WHAT IS NEEDED »
Copy every line that holds the string "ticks" from the data below.

════

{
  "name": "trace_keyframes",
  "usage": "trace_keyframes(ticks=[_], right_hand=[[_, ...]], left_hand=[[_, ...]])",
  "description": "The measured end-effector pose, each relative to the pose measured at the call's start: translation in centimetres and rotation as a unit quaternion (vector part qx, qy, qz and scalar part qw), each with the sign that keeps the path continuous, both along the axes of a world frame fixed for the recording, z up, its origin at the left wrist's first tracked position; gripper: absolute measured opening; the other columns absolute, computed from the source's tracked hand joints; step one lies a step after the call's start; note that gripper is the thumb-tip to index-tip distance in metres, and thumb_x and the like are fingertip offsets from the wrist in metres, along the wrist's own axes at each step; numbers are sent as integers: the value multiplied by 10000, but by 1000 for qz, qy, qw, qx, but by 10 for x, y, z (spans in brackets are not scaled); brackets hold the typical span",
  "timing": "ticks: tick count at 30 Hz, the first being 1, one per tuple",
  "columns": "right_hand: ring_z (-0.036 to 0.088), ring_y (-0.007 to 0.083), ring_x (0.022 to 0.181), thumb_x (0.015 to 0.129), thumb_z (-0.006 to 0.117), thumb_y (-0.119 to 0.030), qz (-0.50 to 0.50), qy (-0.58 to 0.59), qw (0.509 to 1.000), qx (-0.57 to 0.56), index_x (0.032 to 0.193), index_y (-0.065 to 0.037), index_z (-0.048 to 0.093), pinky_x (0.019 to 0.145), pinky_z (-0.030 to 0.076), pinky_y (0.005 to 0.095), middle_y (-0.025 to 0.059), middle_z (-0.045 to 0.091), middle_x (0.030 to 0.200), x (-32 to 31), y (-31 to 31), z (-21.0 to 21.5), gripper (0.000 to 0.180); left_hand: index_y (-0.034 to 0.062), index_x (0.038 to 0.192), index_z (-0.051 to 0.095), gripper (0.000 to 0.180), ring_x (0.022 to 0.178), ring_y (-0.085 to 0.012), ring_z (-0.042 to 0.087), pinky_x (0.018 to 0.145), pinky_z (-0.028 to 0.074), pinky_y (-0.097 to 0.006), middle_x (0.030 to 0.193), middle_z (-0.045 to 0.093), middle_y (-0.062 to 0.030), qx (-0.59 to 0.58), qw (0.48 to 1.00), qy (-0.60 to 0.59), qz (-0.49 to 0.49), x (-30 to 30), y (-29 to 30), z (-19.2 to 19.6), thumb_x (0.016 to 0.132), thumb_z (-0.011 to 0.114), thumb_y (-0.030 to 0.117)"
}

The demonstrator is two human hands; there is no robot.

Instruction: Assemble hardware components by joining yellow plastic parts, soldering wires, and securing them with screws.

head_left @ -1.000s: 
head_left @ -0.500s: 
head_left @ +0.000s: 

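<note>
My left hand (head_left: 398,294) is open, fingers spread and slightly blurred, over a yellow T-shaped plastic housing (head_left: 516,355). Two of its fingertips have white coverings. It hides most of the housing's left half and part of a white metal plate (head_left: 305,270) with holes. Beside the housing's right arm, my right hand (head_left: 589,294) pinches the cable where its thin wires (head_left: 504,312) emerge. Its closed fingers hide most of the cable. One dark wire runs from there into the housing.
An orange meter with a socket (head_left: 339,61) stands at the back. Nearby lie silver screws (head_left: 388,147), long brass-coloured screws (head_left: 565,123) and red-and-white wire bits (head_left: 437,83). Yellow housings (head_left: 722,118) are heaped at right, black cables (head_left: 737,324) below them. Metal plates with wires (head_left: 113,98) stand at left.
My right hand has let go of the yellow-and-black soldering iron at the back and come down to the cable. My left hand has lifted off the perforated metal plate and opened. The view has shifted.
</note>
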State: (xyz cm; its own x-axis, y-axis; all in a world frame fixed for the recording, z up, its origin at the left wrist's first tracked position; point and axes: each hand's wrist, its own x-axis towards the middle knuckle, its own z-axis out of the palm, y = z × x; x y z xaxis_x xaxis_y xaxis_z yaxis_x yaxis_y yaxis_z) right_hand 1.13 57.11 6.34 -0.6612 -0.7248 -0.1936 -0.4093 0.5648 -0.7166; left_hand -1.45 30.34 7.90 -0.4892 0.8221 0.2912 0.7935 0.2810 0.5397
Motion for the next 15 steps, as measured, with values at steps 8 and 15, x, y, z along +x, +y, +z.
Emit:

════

SOLUTION TO THE EXERCISE »
  "usage": "trace_keyframes(ticks=[_], right_hand=[[_, ...]], left_hand=[[_, ...]])",
  "timing": "ticks: tick count at 30 Hz, the first being 1, one per tuple",

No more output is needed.